PROVIDED RECORDS

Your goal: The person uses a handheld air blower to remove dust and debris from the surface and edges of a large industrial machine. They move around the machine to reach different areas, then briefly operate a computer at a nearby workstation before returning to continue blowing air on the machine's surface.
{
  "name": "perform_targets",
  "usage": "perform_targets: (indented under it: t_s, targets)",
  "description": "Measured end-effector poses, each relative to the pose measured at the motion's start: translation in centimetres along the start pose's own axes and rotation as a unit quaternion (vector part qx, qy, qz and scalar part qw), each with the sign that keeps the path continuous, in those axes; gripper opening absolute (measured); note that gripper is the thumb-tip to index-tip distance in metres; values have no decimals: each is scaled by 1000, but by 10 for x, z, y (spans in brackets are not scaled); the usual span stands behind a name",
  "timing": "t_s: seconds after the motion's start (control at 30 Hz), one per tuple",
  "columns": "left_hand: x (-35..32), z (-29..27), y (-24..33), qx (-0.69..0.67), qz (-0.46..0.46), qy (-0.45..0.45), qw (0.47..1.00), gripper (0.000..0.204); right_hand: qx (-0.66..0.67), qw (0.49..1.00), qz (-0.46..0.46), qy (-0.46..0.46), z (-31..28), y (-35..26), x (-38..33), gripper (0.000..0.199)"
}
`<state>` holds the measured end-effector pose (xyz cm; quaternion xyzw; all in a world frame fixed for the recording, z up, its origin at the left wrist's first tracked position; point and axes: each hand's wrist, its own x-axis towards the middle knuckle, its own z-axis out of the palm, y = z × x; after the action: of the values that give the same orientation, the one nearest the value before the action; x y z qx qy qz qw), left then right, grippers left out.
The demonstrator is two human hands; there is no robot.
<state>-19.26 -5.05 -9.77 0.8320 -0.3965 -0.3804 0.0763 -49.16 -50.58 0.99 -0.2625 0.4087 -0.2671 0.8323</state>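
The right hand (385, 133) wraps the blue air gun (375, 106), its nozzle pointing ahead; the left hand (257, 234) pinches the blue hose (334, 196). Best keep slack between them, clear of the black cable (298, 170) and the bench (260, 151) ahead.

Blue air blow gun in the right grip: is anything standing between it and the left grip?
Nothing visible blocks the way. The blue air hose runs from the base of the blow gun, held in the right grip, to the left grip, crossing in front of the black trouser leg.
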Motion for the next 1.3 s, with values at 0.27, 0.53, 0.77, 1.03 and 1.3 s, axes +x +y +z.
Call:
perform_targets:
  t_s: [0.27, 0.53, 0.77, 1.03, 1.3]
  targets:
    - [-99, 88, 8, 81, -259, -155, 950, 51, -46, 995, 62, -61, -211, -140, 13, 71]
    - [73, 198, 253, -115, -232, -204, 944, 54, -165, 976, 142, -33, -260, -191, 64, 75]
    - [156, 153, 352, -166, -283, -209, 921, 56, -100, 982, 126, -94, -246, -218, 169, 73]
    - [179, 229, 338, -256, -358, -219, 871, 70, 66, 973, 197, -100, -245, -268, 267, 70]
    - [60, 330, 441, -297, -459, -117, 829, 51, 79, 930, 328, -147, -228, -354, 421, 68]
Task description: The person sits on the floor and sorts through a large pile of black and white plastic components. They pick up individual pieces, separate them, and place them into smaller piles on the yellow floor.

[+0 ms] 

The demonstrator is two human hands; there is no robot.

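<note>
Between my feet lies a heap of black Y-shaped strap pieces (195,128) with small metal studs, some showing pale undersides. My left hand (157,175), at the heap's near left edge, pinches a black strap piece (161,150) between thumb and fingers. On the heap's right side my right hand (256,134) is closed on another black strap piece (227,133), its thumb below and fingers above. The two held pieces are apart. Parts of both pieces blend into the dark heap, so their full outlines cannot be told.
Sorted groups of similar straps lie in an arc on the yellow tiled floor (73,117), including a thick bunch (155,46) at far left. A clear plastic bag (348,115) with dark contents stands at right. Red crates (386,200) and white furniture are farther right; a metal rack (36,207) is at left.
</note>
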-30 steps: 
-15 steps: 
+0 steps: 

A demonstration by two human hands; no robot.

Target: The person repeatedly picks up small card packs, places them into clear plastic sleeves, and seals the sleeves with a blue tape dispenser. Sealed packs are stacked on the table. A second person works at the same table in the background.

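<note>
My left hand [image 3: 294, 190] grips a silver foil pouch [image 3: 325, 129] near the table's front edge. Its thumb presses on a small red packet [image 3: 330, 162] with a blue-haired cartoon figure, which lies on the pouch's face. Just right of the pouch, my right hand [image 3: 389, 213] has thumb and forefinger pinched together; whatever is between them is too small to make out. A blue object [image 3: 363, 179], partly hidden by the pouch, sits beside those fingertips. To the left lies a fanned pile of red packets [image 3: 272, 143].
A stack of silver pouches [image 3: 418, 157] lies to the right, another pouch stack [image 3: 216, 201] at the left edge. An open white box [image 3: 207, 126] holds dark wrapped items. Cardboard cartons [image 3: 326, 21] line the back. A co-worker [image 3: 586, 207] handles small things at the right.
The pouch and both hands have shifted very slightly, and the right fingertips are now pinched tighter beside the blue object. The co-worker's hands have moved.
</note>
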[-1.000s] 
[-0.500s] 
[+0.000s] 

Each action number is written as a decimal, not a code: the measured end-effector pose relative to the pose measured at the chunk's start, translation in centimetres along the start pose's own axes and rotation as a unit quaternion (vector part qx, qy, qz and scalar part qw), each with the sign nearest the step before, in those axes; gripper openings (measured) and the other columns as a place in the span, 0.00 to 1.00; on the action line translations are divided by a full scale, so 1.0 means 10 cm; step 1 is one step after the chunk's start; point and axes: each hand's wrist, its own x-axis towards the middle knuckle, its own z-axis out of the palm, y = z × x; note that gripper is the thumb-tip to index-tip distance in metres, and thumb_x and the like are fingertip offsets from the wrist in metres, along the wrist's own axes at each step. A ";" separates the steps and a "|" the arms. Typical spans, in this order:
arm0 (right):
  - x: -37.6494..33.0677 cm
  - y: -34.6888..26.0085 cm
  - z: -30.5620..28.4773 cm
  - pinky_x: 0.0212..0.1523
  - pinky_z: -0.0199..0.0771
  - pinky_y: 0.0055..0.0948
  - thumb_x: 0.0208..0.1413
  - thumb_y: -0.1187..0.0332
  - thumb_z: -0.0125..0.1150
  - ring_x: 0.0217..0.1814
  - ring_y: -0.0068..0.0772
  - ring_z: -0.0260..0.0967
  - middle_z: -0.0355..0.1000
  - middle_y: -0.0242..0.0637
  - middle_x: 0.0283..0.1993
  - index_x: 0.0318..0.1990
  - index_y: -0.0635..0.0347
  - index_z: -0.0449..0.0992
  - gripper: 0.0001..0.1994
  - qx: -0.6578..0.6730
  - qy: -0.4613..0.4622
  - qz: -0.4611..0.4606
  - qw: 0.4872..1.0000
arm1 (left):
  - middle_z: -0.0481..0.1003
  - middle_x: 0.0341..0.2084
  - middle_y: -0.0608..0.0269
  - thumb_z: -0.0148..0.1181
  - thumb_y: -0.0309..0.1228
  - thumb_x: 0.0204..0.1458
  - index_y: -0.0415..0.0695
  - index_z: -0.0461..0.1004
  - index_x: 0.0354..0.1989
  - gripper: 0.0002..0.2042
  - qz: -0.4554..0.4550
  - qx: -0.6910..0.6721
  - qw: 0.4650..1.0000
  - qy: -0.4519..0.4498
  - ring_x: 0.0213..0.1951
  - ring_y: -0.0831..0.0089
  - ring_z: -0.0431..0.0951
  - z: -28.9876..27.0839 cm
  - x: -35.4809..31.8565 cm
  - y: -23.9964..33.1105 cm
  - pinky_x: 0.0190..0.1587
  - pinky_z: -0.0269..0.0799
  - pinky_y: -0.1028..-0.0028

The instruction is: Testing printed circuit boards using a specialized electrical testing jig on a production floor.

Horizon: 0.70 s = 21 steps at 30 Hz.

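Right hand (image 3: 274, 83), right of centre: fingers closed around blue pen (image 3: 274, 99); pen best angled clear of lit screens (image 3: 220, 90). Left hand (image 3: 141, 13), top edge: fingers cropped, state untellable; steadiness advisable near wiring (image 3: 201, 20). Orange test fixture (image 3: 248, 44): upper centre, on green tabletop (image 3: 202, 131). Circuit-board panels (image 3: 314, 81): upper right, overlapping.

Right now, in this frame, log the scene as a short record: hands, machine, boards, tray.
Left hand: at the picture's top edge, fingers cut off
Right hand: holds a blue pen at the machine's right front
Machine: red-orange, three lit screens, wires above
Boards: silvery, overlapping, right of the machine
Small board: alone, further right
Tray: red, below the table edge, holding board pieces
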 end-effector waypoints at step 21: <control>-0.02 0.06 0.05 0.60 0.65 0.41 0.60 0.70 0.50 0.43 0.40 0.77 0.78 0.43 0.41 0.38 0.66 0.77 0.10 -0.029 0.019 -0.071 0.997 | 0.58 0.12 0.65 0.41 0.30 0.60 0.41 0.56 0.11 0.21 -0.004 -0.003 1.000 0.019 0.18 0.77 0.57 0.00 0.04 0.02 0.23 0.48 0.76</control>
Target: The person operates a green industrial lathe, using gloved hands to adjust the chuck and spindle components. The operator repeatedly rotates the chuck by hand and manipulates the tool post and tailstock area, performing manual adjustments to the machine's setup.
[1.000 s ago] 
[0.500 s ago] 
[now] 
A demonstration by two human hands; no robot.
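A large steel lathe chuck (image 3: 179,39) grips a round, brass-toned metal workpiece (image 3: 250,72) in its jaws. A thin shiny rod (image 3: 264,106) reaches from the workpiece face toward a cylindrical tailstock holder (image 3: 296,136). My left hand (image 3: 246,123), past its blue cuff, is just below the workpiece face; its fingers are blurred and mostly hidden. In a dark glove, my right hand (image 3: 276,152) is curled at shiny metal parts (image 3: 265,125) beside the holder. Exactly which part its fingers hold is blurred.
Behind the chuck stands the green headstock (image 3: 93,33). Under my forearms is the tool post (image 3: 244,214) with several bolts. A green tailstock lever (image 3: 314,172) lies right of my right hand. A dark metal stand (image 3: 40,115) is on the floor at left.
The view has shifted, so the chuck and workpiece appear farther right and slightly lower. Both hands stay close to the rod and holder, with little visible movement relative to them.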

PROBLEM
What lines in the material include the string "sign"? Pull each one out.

WRITTEN ANSWER
  "description": "Measured end-effector poses, each relative to the pose measured at the motion's start: translation in centimetres along the start pose's own axes and rotation as a unit quaternion (vector part qx, qy, qz and scalar part qw), each with the sign that keeps the path continuous, in those axes; gripper opening absolute (measured); note that gripper is the thumb-tip to index-tip distance in metres; values have no decimals: each is scaled by 1000, but by 10 for x, z, y (spans in brackets are not scaled); the usual span stands behind a name",
Each action number is written as a decimal, not a code: the measured end-effector pose relative to the pose measured at the chunk's start, translation in centimetres along the start pose's own axes and rotation as a unit quaternion (vector part qx, qy, qz and scalar part qw), each with the sign nearest the step before, in those axes; gripper openings (measured) and the other columns as a place in the span, 0.00 to 1.00; on the action line translations are divided by a full scale, so 1.0 means 10 cm; step 1 is one step after the chunk's start; point and axes: each hand's wrist, its own x-axis towards the middle knuckle, its own z-axis out of the palm, y = z × x; note that gripper is the thumb-tip to index-tip distance in metres, and thumb_x and the like are fingertip offsets from the wrist in metres, along the wrist's own axes at each step. A ";" separates the steps and a "|" the arms. Typical spans, in this order:

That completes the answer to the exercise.